EXERCISE AIM: Take the lines of the data below from the very first through the line containing "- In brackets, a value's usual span" and output them exactly, pictures excluded.

+ + + + +

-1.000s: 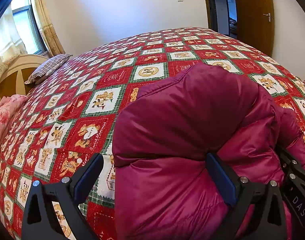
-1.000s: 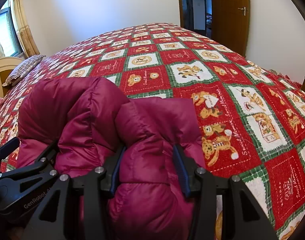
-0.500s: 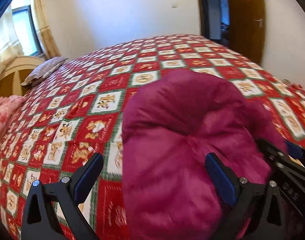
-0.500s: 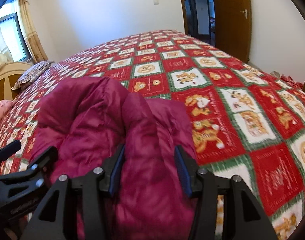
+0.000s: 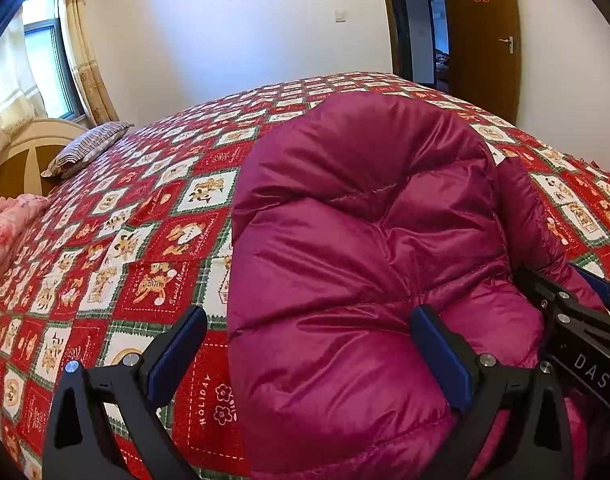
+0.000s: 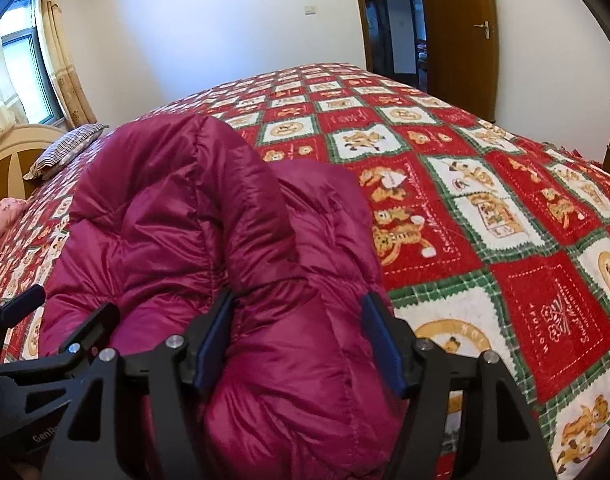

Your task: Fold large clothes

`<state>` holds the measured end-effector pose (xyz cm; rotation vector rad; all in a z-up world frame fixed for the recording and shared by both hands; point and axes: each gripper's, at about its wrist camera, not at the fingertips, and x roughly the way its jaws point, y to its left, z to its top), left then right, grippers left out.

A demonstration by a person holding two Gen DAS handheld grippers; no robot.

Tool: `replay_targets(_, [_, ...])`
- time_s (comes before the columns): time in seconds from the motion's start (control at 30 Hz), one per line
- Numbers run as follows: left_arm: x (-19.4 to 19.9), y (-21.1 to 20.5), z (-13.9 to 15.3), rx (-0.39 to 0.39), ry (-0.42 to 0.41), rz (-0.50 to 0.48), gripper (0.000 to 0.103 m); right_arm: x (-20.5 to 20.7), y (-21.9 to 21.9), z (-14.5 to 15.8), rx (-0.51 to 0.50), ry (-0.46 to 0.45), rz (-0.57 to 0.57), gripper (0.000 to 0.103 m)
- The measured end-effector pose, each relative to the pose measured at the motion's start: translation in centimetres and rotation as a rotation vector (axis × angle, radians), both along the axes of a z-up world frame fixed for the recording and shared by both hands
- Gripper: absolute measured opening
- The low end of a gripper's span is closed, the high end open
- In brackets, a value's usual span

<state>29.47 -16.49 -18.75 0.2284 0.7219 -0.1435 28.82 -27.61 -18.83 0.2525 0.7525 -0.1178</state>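
Observation:
A magenta puffy down jacket lies bunched in a thick fold on the bed. My left gripper is open wide over the jacket's left edge. Its right pad rests against the fabric and its left pad stands clear over the bedspread. My right gripper has a thick fold of the jacket between its pads. Its jaws are opening, and the fabric still fills the gap and touches both pads. Each gripper shows at the edge of the other's view, the right gripper and the left gripper.
The bed carries a red, white and green bear-patterned bedspread. At the left are a striped pillow, a pink quilt and a curved headboard. A brown door stands beyond the bed's far right corner.
Both grippers have shifted across the bed with the jacket, which now bulges higher in front of them. The right gripper's jaws have spread wider around the fold.

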Motion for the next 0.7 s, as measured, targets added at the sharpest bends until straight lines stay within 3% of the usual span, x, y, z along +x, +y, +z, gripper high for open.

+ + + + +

EXERCISE RESPONSE:
-1.000s: 
-1.000s: 
-0.500s: 
-0.500s: 
+0.000s: 
+0.000s: 

Your task: Fold large clothes

`<state>` holds the measured end-effector pose (xyz cm; rotation vector rad; all in a z-up world frame fixed for the recording and shared by both hands; point and axes: each gripper's, at about its wrist camera, not at the fingertips, and x roughly the way its jaws point, y to its left, z to its top), left then right, grippers left out.

A demonstration by a person holding two Gen DAS handheld grippers; no robot.

Tool: `replay_targets(_, [_, ...])`
- time_s (comes before the columns): time in seconds from the motion's start (control at 30 Hz), one per line
- Numbers run as follows: left_arm: x (-19.4 to 19.9), y (-21.1 to 20.5), z (-13.9 to 15.3), rx (-0.39 to 0.39), ry (-0.42 to 0.41), rz (-0.50 to 0.48), gripper (0.000 to 0.103 m); right_arm: x (-20.5 to 20.7), y (-21.9 to 21.9), z (-14.5 to 15.8), rx (-0.51 to 0.50), ry (-0.46 to 0.45), rz (-0.57 to 0.57), gripper (0.000 to 0.103 m)
- The measured end-effector pose, each relative to the pose measured at the motion's start: translation in centimetres and rotation as a rotation vector (axis × angle, radians), both along the axes of a z-up world frame fixed for the recording and shared by both hands
- Gripper: absolute measured opening
- The low end of a gripper's span is closed, the high end open
- In brackets, a value's usual span

That wraps up the answer.